I refreshed my memory by reading several synopses and articles about the film.

So I grant that Teddy was a particularly scummy murderer. But I don't see how an Objecivist could find virtue in Leonard's decision to deceive himself that Teddy is John G. What Leonard did was to choose, with full, and even spoken aloud, moral comittment to what he knows to be a grave falsehood. And his purpose in doing that was not to right any wrongs but rather to leave himself a clearer field in which to continue his ritual of remembering, searching, and killing, as this ritual is what gives his life meaning, even as he himself calls it the "structure" of his life.

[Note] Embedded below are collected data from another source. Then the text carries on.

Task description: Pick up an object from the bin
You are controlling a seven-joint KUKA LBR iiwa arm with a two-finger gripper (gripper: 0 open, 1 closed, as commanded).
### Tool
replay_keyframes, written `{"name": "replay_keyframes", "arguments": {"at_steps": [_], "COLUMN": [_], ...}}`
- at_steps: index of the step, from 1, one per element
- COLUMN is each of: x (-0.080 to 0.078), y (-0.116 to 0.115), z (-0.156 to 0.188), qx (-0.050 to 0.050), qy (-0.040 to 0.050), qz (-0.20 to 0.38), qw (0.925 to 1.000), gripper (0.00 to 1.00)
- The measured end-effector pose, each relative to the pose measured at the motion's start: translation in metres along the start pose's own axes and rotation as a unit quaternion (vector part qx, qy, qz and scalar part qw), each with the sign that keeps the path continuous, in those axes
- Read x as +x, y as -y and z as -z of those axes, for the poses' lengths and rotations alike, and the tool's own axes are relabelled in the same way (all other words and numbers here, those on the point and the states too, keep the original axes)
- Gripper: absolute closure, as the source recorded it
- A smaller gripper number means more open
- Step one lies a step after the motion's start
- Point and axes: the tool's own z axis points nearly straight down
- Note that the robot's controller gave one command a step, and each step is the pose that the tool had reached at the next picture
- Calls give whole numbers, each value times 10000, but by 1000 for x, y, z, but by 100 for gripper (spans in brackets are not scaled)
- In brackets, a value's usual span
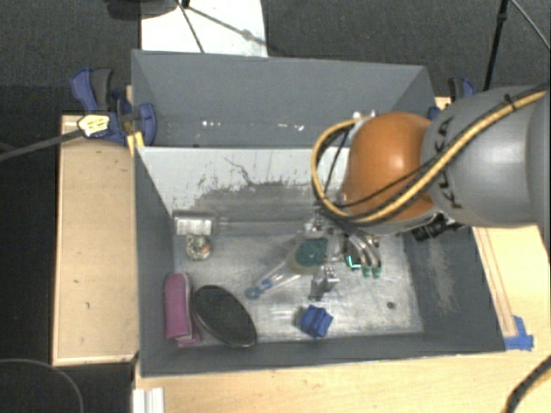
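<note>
Utensil (308, 253) with a round teal head and a pale blue handle lies near the middle of the floor of the bin (258, 101), its handle slanting down and to the left. The tool (327, 275) stands low just right of the teal head. Whether it is apart, together or clamped on anything cannot be told, as the orange wrist cover (387, 166) hangs over it. A small blue block (314, 319) lies just below the tool. Well to the left, a black oval disc (224, 315) rests beside a purple bar (176, 306).
</note>
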Motion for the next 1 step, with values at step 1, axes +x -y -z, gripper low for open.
{"name": "replay_keyframes", "arguments": {"at_steps": [1], "x": [-27], "y": [-7], "z": [-55], "qx": [3], "qy": [23], "qz": [1009], "qw": [9949], "gripper": [0]}}
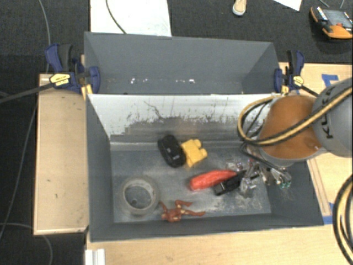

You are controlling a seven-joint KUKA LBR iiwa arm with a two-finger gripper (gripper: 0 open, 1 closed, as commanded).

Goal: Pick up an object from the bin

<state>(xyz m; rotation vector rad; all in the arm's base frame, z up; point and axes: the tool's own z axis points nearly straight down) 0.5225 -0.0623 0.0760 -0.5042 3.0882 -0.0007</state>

Now that Teddy is gone, ANYONE can become Leonard's next John G. Whenever Leonard likes, all he has to do is jot some falsely implicatory note and then have it tatooed on himself so that he can repeat the ritual of "remembering", finding, and killing. And it seems to me that the auteur of the film is clear to draw Leonard as a very sick menace. At the end of the film, Leonard, in order to "test" the reality of the external world, closes his eyes for several seconds while he is driving. By so doing he puts his prerogative to be impetuous with life and death above the safety of anyone else, not to mention his own safety, and while pumping himself up about this "structure" for his life, which is the "structure" of being a self-decieving murderer. But most of all, at that once crucial moment with the license plate, he chooses to define his ethics, and it is the ethics of lying to oneself.